Praetorian · Accepted Answer · 2014-07-15T18:25:47.020

5

Top-level consts on the parameter types are not part of the function signature. So the two versions of f() you've defined are the same function as far as overload resolution is concerned making the second one a redefinition.

From §13.1/3 [over.load]

— Parameter declarations that differ only in the presence or absence of const and/or volatile are equivalent.

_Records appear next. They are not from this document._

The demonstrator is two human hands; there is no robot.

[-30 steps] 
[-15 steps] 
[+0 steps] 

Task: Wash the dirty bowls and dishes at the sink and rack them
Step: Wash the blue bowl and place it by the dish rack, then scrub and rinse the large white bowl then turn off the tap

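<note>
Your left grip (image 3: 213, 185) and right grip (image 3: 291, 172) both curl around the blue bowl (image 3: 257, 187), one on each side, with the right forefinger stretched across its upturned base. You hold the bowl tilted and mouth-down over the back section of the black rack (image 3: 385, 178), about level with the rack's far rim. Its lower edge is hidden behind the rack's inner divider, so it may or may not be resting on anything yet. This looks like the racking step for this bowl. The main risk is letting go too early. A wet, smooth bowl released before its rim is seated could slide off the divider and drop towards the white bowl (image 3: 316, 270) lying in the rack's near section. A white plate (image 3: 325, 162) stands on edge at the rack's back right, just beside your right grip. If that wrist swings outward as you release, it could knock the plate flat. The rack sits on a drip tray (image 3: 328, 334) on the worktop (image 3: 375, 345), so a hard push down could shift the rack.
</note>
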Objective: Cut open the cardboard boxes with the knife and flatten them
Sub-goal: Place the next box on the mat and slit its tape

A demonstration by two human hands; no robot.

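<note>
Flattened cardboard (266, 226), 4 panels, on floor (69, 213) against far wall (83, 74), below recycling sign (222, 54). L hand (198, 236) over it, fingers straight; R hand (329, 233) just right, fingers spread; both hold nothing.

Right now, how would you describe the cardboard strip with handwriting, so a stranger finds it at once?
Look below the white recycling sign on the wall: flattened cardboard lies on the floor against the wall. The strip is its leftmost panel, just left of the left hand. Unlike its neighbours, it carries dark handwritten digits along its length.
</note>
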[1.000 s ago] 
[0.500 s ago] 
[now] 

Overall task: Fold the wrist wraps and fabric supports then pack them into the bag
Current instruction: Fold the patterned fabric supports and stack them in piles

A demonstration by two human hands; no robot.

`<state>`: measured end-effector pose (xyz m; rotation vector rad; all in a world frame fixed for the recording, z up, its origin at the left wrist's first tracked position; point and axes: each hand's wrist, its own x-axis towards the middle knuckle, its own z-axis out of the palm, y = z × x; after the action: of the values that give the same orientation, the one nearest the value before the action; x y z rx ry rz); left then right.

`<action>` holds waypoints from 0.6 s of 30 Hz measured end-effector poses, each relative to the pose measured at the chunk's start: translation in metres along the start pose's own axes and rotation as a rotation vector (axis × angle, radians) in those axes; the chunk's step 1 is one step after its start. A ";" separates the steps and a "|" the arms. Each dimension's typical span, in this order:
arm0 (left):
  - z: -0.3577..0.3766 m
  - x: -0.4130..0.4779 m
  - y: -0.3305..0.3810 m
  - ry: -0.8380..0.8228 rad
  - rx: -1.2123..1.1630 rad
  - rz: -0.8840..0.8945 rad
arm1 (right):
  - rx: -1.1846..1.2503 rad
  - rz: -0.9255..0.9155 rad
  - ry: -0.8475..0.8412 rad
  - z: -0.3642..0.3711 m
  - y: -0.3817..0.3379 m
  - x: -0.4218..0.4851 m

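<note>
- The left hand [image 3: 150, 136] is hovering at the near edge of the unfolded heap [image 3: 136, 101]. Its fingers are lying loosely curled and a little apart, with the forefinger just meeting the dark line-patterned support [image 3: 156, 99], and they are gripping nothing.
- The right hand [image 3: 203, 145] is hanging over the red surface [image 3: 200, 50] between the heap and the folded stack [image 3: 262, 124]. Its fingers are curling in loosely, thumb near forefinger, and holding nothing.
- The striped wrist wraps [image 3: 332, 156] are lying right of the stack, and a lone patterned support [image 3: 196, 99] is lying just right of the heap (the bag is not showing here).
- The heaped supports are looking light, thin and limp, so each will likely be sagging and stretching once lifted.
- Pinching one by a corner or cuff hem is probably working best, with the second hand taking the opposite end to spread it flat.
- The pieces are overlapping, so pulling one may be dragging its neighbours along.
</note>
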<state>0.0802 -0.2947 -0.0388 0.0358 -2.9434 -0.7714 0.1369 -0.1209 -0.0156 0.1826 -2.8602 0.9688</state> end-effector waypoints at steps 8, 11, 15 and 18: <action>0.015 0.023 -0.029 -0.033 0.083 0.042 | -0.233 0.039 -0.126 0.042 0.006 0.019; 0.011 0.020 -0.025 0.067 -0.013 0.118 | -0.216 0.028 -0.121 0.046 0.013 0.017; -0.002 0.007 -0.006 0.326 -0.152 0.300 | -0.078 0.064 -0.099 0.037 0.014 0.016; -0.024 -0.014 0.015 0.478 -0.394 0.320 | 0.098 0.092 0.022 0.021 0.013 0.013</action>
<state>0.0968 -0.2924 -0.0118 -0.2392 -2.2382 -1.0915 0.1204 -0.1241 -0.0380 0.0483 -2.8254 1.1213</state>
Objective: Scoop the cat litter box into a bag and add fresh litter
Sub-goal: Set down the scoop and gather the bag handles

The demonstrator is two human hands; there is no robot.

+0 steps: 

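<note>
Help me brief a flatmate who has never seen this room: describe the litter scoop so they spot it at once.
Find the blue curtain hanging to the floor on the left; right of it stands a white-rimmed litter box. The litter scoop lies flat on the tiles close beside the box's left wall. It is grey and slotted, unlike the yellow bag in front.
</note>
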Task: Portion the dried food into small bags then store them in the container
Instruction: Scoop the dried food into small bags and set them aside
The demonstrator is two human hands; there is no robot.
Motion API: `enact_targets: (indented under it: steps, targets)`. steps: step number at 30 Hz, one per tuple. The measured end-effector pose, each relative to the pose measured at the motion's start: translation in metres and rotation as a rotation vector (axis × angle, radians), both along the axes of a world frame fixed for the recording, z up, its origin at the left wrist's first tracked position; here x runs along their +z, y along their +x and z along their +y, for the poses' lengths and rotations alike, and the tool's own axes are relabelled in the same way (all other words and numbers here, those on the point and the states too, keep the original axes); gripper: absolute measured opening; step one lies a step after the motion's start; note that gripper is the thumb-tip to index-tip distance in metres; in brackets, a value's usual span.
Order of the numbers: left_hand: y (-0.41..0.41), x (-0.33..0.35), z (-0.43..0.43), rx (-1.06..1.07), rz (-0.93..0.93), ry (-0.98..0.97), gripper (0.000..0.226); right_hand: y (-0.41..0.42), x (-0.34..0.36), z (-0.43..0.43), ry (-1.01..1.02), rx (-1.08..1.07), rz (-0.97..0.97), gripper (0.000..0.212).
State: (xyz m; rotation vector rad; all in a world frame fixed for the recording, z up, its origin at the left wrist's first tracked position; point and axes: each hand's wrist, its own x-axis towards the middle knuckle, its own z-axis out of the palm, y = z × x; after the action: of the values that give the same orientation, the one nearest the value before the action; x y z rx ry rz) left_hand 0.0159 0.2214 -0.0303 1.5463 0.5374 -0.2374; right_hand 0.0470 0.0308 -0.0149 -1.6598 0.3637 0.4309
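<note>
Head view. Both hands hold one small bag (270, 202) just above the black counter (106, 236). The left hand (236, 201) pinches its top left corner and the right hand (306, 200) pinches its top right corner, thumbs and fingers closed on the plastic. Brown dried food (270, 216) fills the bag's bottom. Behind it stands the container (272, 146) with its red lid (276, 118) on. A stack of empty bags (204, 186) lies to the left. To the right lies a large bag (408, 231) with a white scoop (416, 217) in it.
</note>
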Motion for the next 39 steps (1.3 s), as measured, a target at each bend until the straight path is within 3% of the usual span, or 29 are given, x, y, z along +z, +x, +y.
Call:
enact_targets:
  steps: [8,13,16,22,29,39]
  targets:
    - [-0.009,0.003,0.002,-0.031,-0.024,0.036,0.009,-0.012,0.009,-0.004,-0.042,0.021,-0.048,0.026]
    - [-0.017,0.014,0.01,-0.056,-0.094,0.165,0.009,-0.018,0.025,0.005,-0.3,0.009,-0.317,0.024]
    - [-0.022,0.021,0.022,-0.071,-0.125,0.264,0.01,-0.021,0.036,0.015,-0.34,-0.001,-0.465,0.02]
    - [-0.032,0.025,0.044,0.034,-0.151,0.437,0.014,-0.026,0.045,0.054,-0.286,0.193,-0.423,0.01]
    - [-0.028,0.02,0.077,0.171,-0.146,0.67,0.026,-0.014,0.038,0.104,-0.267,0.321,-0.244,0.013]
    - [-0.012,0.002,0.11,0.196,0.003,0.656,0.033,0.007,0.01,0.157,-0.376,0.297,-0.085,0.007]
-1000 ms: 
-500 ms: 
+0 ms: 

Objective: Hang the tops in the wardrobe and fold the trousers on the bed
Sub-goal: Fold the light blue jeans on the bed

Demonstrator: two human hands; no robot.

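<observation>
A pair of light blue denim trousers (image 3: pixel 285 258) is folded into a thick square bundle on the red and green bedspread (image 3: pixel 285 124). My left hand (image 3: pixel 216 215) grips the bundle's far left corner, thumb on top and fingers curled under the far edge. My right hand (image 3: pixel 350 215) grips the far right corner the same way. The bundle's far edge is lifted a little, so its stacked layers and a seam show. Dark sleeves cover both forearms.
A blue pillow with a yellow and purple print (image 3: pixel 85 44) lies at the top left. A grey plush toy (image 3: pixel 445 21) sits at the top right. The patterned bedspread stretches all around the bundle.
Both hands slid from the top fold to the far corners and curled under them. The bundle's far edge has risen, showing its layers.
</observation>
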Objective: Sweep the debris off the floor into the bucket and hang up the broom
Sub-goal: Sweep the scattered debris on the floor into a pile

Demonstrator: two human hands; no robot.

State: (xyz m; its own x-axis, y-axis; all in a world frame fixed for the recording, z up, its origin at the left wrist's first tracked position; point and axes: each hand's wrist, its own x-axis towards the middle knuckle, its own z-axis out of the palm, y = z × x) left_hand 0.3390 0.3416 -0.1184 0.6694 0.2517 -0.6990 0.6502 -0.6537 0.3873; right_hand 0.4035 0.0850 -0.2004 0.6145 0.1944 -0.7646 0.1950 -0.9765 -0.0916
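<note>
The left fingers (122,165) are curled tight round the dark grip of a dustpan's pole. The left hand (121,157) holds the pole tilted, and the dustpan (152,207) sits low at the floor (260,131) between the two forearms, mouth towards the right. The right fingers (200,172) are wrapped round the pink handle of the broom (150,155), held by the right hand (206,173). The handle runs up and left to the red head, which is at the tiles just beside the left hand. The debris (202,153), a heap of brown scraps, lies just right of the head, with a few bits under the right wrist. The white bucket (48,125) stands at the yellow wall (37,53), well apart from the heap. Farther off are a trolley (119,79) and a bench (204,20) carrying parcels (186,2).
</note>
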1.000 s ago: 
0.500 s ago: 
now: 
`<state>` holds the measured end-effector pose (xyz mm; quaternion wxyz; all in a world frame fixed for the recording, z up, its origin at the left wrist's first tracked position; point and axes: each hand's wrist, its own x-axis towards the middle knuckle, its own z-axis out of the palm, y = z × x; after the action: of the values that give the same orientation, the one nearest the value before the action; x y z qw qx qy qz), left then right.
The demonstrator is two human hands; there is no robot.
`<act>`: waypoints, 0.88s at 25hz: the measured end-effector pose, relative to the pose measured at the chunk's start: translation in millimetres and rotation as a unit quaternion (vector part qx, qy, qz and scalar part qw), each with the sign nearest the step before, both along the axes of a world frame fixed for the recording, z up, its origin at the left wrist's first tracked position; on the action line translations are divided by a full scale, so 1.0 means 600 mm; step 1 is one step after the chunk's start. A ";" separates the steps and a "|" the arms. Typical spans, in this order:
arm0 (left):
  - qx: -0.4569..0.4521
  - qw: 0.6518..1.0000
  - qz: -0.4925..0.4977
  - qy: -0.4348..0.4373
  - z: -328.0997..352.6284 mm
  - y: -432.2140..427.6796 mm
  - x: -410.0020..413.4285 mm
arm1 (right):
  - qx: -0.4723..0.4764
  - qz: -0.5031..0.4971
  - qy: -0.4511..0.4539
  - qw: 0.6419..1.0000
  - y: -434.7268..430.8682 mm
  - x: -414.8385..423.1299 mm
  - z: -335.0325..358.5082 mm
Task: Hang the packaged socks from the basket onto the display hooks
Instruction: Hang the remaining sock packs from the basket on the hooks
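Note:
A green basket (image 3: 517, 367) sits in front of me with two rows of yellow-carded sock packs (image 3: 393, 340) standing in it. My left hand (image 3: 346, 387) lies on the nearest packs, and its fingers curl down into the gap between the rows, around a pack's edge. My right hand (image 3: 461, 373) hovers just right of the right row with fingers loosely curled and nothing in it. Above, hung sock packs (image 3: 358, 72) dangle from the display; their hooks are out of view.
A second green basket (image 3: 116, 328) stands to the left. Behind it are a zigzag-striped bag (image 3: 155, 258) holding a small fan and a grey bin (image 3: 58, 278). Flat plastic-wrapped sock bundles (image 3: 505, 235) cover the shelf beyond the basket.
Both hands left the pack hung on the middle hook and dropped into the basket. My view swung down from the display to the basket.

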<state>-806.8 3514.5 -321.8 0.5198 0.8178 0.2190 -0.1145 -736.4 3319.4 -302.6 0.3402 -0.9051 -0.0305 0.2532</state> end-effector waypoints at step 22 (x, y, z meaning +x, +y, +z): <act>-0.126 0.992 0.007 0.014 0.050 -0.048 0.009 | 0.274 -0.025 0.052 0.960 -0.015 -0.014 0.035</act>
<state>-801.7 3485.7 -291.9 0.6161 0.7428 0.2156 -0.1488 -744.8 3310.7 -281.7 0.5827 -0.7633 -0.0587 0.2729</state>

That is, the const and volatile type-specifiers for each parameter type are ignored when determining which function is being declared, defined, or called. [ Example:
 typedef const int cInt;
 int f (int);
 int f (const int); // redeclaration of f(int)
 int f (int) { /* ... */ } // definition of f(int)
 int f (cInt) { /* ... */ } // error: redefinition of f(int)
—end example ]
Only the const and volatile type-specifiers at the outermost level of the parameter type specification are ignored in this fashion; const and volatile type-specifiers buried within a parameter type specification are significant and can be used to distinguish overloaded function declarations.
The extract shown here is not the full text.